Nei primi «comandi», quelli fondamentali, il testo offre anche delle motivazioni. Qui lo fa per l’ultima volta, indicando, più che la ragione, lo scopo: «perché si prolunghino i tuoi giorni». Il verbo ebraico può essere tradotto «allungarsi» («prolunghino» nella traduzione Cei), come fanno tutte le versioni moderne, ma anche «approfondirsi», come se la percezione di ciò da cui veniamo, la consapevolezza di dover essere grati per un dono che non ci siamo cercati, permetta non solo di allungare il tempo della nostra vita, ma (soprattutto?) di viverlo in profondità, conoscendone il pregio. È diverso il nostro rapporto con un oggetto che ci siamo comprati da quello che abbiamo con un regalo ricevuto.

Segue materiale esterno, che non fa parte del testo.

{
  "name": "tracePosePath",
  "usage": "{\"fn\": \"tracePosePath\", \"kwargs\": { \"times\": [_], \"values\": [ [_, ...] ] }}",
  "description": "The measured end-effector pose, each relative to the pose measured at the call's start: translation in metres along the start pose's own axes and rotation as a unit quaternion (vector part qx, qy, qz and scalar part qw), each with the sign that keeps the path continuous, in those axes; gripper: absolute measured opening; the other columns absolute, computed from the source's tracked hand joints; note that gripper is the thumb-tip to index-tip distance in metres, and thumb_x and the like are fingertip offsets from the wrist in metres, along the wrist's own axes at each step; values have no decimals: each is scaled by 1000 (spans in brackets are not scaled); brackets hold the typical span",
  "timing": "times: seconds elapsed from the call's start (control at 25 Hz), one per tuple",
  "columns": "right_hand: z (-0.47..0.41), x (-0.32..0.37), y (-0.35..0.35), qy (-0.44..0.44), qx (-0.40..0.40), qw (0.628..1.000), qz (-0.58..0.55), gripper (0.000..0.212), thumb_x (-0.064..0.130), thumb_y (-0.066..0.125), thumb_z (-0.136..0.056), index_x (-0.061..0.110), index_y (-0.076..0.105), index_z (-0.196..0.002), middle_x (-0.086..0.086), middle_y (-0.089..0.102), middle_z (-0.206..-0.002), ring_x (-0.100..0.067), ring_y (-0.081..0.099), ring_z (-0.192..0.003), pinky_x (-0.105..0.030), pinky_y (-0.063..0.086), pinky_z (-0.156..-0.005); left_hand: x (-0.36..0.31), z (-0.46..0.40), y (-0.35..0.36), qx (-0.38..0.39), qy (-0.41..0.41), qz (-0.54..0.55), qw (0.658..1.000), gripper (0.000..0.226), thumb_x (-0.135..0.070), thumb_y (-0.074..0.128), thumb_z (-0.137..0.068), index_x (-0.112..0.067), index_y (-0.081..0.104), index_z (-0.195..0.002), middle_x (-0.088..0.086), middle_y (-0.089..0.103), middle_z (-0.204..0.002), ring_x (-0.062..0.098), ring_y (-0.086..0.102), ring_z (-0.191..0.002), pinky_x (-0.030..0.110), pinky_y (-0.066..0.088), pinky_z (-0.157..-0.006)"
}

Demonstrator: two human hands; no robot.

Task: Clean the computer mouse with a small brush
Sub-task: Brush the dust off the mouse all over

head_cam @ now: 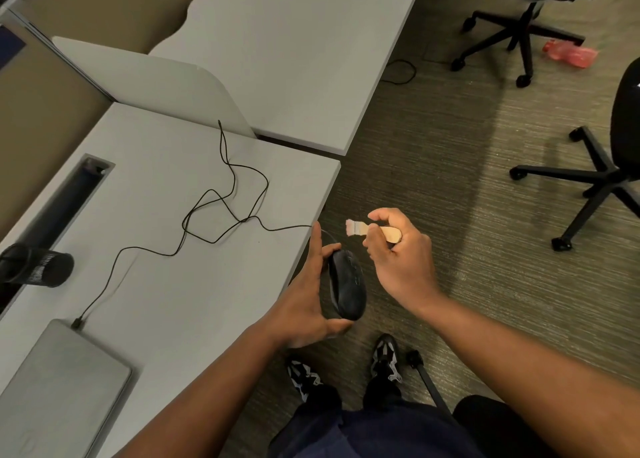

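Mouse (347, 284) off the desk (166, 284) edge, brush (367, 230) just above-right.

Dim, soft shadows, warped edges.

Black mouse (347, 286), black cable (221, 211), pale grey counter (173, 284). Brush (372, 232): tan wooden handle, pinkish-white bristles. Silver laptop (59, 388), striped grey-brown carpet (450, 145).

Counted: one black mouse (347, 286), one small brush (374, 231), two hands, left hand (304, 305) and right hand (398, 253). On two grey desks (166, 284) (298, 59): one closed laptop (59, 388), one mesh pen cup (38, 265), one cable (221, 211). Floor: two office chairs (519, 27) (602, 177), one pink bottle (569, 53), two shoes (301, 376) (386, 355).
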State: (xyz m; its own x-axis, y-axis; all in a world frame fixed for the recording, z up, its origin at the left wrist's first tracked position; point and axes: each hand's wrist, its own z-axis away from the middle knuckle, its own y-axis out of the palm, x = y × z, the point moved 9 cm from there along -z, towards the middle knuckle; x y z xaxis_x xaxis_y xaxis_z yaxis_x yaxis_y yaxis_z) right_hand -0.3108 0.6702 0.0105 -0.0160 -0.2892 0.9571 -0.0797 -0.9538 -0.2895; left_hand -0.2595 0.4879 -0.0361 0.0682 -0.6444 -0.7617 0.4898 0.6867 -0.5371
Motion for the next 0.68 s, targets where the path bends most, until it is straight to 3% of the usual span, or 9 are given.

Gli altri comandamenti, più veloci e secchi, si pongono a questo punto ancora come conseguenza dell’intuizione di fondo iniziale.
Dal momento che conosco il pregio della mia vita, rispetterò anche quella altrui («Non uccidere», v. 13).
Anzi, non mi limiterò a rispettare la vita fisica, ma anche quella dimensione di speranza e costruzione di vita che è soprattutto il legame di coppia: «Non commettere adulterio» (v. 14). Questo comandamento nella tradizione si è ampliato a tutti i reati sessuali, ma non è così nel testo biblico, il quale non sembra tanto interessato al sesso in sé, quanto alla relazione tra persone.
Ma sono a servizio della vita anche i possedimenti altrui («Non rubare», v. 15), e il buon nome che tutela una piena vivibilità dell’esperienza umana («Non risponderai contro il tuo prossimo una testimonianza falsa»: v. 16).
All’ultimo cerchio concentrico troviamo anche il semplice desiderio dei beni degli altri, perché sentirsi minacciati nelle proprie «cose» rende precaria la vita. L’elenco del v. 17 («Non desidererai la casa del tuo prossimo», la moglie, lo schiavo, il bue, l’asino, ecc.) risente di una cultura contadina arcaica, nei fatti molto maschilista e pronta non solo a considerare la moglie uno dei tanti beni, ma a metterla in un ordine approssimativamente di costo economico: per questo viene dopo la casa, anche se prima del bue… (v. 17).
È come se, progressivamente, si cogliessero, una per volta, le conseguenze del passo precedente. Al centro di tutto, però, come causa prima delle nuove intuizioni, c’è la percezione che non siamo soli, che Dio è con noi, che è in relazione con noi, che intende salvarci. Tutto il resto è conseguenza. E non tanto comando, ordine, quanto, per così dire, percorso per assomigliare sempre più a Dio, istruzioni per vivere bene questa relazione con lui che trasforma la nostra vita.